Data extract START

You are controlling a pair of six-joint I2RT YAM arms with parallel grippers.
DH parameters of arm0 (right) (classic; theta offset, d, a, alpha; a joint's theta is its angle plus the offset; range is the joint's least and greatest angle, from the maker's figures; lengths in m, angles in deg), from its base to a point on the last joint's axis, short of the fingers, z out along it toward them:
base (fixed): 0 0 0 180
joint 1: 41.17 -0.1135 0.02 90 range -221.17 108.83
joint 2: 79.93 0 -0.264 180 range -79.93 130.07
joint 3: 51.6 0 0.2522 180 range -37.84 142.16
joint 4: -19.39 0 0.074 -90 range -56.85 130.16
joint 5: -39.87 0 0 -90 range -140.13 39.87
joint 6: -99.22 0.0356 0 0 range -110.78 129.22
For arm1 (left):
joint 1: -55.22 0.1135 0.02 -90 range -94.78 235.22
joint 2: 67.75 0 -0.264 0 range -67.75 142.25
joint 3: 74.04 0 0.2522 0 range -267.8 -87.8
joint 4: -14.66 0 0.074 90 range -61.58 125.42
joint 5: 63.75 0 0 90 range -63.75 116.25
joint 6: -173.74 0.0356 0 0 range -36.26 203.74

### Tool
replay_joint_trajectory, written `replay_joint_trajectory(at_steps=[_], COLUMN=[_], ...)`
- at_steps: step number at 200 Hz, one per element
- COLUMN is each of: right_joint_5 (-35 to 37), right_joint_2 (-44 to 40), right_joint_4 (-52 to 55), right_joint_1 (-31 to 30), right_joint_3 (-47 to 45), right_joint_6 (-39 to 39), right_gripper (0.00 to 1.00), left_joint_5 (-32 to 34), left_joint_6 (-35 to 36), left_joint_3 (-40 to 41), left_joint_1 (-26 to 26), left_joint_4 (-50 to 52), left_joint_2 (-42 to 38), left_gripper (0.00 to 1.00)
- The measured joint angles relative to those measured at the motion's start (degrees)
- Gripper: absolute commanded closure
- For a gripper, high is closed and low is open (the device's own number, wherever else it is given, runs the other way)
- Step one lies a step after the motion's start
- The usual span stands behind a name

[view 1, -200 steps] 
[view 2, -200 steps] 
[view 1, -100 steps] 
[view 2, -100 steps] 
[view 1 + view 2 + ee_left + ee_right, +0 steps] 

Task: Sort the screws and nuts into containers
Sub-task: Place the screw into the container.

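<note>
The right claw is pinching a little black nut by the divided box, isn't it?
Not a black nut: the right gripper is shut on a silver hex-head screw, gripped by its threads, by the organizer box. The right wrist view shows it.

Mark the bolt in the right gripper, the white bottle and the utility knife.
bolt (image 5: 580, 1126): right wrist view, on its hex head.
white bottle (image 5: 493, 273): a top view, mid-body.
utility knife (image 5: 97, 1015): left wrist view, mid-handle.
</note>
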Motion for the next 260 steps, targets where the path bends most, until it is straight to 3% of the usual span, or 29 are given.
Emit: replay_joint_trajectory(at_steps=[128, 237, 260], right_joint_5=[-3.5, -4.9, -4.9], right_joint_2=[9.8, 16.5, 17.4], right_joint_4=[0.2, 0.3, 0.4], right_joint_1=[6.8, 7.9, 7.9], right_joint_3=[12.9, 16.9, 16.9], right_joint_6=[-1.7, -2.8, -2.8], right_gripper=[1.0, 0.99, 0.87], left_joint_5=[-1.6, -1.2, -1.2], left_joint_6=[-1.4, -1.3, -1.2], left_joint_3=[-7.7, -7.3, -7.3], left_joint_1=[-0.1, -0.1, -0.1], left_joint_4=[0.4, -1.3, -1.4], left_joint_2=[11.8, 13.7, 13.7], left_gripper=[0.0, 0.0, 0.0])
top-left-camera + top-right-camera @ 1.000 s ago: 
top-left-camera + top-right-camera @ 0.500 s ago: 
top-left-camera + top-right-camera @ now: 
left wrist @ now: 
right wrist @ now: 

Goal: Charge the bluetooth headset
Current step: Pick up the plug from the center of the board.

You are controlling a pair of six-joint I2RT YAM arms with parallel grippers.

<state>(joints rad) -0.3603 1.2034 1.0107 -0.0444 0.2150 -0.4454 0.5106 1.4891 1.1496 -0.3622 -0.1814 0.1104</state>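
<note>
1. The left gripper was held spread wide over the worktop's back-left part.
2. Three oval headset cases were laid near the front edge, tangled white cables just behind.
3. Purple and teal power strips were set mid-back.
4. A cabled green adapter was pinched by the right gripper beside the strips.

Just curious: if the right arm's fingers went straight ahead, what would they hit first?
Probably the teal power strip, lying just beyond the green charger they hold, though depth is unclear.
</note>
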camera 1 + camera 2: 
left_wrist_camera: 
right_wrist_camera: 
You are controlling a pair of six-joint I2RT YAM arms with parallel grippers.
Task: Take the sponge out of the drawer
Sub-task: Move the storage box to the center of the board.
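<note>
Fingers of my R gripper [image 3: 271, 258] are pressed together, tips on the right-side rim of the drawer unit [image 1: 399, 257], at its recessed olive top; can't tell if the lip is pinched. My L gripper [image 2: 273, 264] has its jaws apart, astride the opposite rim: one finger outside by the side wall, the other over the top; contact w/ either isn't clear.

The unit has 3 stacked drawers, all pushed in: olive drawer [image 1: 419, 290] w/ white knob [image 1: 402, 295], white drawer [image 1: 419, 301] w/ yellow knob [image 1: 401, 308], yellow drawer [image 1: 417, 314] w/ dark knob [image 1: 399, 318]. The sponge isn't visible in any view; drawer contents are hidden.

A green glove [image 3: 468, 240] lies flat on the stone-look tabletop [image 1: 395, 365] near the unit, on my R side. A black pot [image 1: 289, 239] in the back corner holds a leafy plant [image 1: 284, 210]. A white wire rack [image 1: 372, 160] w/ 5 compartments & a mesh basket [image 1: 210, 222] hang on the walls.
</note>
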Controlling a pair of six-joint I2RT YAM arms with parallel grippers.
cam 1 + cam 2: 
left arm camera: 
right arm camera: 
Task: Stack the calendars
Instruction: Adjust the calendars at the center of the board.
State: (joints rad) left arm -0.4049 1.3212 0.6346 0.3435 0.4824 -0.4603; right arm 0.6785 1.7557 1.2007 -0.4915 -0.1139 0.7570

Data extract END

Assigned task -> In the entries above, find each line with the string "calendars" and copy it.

Result ->
Task: Stack the calendars
Instruction: Adjust the calendars at the center of the board.

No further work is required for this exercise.